▶ To do: Pick out each line below containing "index".

▶ Listed entries:
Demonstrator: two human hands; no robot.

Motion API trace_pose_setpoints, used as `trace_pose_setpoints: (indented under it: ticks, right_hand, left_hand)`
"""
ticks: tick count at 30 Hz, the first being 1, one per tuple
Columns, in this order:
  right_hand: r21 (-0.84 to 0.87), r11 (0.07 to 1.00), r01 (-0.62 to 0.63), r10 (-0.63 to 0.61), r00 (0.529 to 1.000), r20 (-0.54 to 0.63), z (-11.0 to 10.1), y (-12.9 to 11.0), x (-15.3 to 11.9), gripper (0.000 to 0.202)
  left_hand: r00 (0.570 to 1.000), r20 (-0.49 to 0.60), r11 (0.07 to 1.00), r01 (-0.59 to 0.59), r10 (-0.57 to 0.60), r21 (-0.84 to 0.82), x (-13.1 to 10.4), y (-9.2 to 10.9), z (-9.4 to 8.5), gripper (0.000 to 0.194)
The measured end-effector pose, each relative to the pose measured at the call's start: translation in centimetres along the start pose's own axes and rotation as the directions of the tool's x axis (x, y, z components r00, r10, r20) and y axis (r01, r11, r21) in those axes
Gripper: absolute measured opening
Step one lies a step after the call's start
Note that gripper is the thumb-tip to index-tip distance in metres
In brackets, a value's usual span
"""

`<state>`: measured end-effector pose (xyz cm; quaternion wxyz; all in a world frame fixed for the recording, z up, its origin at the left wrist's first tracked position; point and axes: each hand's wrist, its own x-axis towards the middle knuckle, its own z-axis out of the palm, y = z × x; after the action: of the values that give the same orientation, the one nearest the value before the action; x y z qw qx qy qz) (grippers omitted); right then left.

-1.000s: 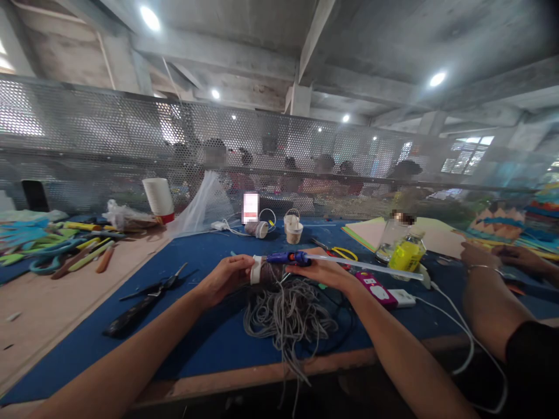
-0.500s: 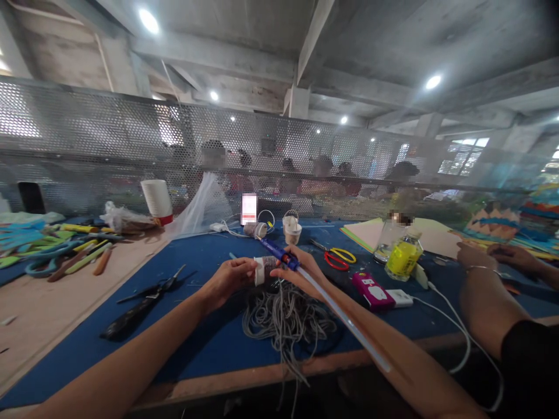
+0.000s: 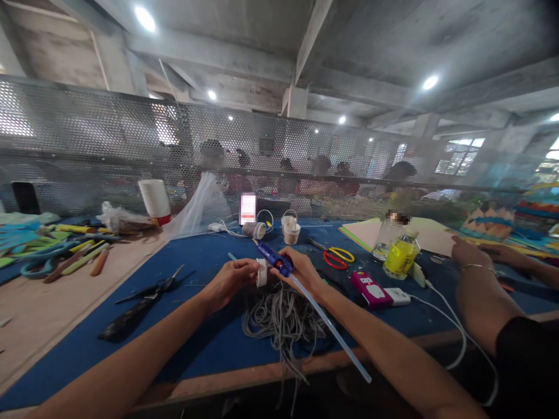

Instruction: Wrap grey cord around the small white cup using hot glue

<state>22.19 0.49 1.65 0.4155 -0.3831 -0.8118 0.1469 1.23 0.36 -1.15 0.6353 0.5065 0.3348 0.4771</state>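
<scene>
Glue gun [image 3: 269, 254] in R hand [image 3: 302, 271]

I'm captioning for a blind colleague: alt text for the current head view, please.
A person's left hand holds a white-rimmed piece, and the right hand grips a blue glue gun with a clear glue stick. Below them, grey cord lies heaped on a blue work surface.

Craft workshop: glue gun [image 3: 269, 254], scissors [image 3: 326, 251]
</scene>
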Motion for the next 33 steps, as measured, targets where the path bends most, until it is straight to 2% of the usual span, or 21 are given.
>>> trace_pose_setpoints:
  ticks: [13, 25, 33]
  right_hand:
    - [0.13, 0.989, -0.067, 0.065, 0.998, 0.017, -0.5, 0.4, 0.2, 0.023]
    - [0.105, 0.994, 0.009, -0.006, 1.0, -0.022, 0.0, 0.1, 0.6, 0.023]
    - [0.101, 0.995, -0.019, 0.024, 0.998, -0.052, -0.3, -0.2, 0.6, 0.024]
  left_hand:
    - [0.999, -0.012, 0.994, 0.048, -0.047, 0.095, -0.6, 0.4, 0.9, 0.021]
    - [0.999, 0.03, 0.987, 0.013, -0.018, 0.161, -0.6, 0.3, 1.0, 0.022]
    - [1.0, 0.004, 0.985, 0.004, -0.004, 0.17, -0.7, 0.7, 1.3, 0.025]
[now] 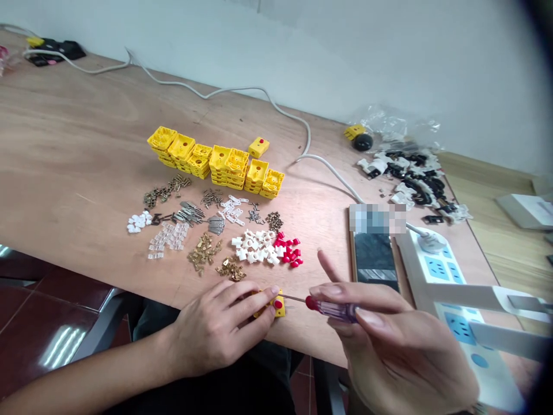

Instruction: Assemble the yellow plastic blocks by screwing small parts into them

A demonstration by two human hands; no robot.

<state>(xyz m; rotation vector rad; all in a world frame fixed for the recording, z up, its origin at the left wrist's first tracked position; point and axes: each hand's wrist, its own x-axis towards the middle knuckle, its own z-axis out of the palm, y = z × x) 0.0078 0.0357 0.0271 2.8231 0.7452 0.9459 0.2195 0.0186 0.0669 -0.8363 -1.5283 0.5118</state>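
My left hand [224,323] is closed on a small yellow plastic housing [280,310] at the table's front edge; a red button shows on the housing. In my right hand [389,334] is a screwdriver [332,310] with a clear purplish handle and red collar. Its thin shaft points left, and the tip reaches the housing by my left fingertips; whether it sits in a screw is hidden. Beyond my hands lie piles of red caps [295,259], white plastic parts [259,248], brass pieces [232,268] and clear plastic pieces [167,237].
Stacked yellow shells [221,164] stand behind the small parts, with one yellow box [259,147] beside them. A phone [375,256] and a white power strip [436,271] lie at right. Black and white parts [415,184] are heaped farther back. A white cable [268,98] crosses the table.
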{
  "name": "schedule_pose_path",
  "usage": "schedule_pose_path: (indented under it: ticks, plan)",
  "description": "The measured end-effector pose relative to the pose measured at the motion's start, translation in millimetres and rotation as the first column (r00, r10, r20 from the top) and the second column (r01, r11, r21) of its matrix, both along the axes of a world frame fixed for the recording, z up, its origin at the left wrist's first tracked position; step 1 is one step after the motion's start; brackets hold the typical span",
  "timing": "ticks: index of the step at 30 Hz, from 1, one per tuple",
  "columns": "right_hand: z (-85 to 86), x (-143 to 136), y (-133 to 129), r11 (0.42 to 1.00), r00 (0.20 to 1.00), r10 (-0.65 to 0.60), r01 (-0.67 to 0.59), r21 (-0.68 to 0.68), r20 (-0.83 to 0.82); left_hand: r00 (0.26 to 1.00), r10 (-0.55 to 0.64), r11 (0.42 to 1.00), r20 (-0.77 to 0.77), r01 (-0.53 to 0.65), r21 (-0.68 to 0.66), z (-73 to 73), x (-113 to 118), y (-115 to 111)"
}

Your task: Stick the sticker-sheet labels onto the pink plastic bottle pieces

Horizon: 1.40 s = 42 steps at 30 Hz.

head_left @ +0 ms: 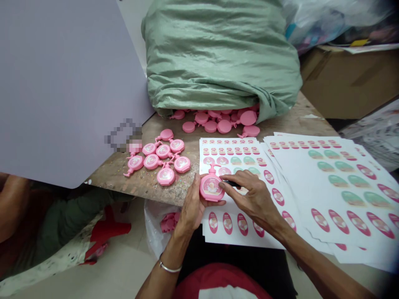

▶ Expected answer:
Note that gripper is the thumb-tip to index-tip distance in metres
  "timing": "ticks: index of the step at 30 Hz, from 1, one per tuple",

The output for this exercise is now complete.